◆ The task ◆
Each line below that contains the word "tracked" is to be counted; give only the final number.

◆ Data extract ◆
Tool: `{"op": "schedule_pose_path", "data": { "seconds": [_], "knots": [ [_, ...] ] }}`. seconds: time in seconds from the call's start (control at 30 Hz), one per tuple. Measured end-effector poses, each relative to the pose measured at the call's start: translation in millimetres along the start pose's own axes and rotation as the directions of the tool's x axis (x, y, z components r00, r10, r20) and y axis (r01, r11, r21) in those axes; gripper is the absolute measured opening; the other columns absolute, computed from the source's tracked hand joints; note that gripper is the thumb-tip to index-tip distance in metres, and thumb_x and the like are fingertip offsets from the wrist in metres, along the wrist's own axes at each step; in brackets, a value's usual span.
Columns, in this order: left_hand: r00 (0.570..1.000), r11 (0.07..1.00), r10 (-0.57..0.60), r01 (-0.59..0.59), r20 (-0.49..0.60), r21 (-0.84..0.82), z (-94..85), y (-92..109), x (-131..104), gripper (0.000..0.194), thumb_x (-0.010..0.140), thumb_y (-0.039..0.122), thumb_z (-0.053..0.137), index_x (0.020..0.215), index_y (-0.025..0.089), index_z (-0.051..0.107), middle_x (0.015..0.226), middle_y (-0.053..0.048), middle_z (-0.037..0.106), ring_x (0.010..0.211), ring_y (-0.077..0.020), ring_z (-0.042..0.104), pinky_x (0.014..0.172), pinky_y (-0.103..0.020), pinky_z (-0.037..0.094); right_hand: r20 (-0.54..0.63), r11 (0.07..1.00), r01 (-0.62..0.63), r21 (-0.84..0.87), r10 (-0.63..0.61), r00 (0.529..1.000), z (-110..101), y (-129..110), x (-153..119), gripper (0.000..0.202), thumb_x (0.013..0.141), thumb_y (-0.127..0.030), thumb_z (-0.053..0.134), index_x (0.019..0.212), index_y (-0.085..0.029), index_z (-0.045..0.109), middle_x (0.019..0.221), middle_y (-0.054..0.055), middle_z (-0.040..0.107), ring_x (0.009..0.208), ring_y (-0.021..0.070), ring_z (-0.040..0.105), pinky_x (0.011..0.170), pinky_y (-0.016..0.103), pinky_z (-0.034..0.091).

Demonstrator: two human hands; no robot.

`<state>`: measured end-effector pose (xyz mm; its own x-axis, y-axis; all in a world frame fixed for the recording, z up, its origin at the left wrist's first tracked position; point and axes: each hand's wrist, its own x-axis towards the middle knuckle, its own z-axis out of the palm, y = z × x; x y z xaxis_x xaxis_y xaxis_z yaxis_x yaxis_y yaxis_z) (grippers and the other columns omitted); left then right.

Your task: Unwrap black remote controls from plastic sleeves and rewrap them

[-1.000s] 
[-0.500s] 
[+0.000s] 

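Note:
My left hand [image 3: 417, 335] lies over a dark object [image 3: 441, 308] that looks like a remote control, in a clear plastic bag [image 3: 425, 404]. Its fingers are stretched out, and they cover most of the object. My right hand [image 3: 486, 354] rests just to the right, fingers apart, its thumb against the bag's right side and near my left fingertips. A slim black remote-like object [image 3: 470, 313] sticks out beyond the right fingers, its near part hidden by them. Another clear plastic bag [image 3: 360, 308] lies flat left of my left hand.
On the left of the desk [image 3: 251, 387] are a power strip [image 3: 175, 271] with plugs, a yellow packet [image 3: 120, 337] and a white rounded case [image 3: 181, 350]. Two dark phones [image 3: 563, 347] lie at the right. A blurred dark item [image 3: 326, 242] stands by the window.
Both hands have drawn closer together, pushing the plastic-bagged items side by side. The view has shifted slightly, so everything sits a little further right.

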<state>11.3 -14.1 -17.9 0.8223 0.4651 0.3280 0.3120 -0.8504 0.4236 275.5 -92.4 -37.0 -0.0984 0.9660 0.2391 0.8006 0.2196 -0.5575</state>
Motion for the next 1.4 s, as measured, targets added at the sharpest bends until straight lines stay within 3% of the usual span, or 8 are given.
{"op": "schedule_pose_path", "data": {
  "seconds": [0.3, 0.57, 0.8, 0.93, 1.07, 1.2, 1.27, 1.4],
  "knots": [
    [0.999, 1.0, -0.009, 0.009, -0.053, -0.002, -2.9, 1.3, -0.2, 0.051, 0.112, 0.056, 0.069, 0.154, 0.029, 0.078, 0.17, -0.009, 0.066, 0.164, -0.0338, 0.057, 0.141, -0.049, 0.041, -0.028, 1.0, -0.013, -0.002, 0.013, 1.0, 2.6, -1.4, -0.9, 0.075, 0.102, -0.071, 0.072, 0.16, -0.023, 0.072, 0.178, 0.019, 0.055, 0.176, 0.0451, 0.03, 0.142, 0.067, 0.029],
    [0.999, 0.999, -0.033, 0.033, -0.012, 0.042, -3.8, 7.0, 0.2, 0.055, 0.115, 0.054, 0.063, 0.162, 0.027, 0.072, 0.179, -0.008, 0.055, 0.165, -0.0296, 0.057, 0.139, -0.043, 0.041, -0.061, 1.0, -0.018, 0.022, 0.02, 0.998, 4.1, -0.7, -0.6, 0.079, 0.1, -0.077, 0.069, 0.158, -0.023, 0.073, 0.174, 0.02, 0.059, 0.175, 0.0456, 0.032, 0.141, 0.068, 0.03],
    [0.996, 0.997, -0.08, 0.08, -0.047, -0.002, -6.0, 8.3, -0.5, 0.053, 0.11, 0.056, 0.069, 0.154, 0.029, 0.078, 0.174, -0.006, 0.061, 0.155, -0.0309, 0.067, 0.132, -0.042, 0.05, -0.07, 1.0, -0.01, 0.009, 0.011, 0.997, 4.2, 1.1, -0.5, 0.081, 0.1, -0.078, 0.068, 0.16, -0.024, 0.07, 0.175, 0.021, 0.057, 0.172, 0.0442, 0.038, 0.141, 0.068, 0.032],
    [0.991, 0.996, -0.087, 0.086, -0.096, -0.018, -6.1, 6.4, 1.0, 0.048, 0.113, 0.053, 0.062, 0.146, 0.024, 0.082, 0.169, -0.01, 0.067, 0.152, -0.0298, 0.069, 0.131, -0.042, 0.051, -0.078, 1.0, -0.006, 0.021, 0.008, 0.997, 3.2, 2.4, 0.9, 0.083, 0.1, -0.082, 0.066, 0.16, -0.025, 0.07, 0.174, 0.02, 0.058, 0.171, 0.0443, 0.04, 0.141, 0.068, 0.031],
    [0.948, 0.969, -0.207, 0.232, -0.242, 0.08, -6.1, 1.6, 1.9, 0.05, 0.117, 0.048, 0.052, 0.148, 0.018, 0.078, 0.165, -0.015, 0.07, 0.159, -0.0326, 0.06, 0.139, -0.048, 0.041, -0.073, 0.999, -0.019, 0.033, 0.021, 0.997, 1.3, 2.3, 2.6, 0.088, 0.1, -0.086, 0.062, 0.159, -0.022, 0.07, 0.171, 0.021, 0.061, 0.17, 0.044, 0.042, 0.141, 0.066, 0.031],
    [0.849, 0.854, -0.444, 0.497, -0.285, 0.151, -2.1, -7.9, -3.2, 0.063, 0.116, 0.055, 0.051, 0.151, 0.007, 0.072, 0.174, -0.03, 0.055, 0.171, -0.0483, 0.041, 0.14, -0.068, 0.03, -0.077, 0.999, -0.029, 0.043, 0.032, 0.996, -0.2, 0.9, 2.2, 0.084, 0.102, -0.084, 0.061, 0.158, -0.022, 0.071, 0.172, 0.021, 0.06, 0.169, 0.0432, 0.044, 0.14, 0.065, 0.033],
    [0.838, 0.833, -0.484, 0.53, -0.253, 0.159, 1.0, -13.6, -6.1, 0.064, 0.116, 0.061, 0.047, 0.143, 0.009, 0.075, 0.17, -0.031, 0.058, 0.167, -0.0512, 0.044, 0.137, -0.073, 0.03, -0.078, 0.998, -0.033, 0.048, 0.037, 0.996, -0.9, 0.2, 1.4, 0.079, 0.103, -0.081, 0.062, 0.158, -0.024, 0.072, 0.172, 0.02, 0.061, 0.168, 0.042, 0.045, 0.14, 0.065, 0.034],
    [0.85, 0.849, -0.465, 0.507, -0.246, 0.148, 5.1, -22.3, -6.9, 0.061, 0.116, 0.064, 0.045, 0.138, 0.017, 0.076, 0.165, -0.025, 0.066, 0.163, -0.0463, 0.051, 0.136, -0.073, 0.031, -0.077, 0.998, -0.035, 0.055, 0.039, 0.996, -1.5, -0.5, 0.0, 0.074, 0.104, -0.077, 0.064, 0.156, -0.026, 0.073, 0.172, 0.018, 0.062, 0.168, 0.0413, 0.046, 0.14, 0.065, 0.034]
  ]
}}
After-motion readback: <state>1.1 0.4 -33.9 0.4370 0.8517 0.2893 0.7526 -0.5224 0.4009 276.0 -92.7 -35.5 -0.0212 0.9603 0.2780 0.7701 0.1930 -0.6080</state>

◆ Response for this exercise ◆
2